▶ **TASK ITEM**: Copy out the line containing "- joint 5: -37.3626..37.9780" and each line after it, through the last one in the material, exactly as written.

▶ **INFORMATION PROVIDED**:

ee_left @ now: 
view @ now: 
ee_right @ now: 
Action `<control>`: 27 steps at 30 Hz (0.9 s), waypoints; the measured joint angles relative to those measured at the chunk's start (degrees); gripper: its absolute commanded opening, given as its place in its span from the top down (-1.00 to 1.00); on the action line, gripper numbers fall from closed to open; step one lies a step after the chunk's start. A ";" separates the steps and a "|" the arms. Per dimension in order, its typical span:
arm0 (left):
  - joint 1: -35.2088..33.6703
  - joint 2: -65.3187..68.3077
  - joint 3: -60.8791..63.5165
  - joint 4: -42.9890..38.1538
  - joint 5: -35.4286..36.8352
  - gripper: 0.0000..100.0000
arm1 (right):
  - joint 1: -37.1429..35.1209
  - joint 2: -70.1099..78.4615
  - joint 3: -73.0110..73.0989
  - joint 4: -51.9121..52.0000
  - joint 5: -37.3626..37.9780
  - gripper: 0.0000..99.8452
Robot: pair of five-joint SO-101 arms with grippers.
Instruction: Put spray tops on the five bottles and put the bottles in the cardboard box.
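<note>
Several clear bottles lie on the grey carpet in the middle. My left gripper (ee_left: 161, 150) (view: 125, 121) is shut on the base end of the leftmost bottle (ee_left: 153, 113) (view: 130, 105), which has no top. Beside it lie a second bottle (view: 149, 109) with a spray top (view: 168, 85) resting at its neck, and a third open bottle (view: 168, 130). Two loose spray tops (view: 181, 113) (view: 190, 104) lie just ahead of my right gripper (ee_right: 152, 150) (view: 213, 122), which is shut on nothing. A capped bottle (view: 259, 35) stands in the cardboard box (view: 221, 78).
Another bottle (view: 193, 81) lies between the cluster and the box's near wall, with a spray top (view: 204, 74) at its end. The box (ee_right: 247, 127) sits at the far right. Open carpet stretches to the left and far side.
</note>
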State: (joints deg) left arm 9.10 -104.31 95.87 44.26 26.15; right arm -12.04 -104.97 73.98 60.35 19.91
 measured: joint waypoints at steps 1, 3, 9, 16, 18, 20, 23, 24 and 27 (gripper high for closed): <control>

▶ **EXERCISE ANSWER**:
  - joint 5: -37.3626..37.9780
  - gripper: 0.0000..99.8452
Robot: pair of five-joint SO-101 arms with grippers.
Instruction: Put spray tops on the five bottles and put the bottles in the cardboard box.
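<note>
Several clear bottles lie on the grey carpet in the middle. My left gripper (ee_left: 161, 150) (view: 125, 121) is shut on the base end of the leftmost bottle (ee_left: 153, 113) (view: 130, 105), which has no top. Beside it lie a second bottle (view: 149, 109) with a spray top (view: 168, 85) resting at its neck, and a third open bottle (view: 168, 130). Two loose spray tops (view: 181, 113) (view: 190, 104) lie just ahead of my right gripper (ee_right: 152, 150) (view: 213, 122), which is shut on nothing. A capped bottle (view: 259, 35) stands in the cardboard box (view: 221, 78).
Another bottle (view: 193, 81) lies between the cluster and the box's near wall, with a spray top (view: 204, 74) at its end. The box (ee_right: 247, 127) sits at the far right. Open carpet stretches to the left and far side.
</note>
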State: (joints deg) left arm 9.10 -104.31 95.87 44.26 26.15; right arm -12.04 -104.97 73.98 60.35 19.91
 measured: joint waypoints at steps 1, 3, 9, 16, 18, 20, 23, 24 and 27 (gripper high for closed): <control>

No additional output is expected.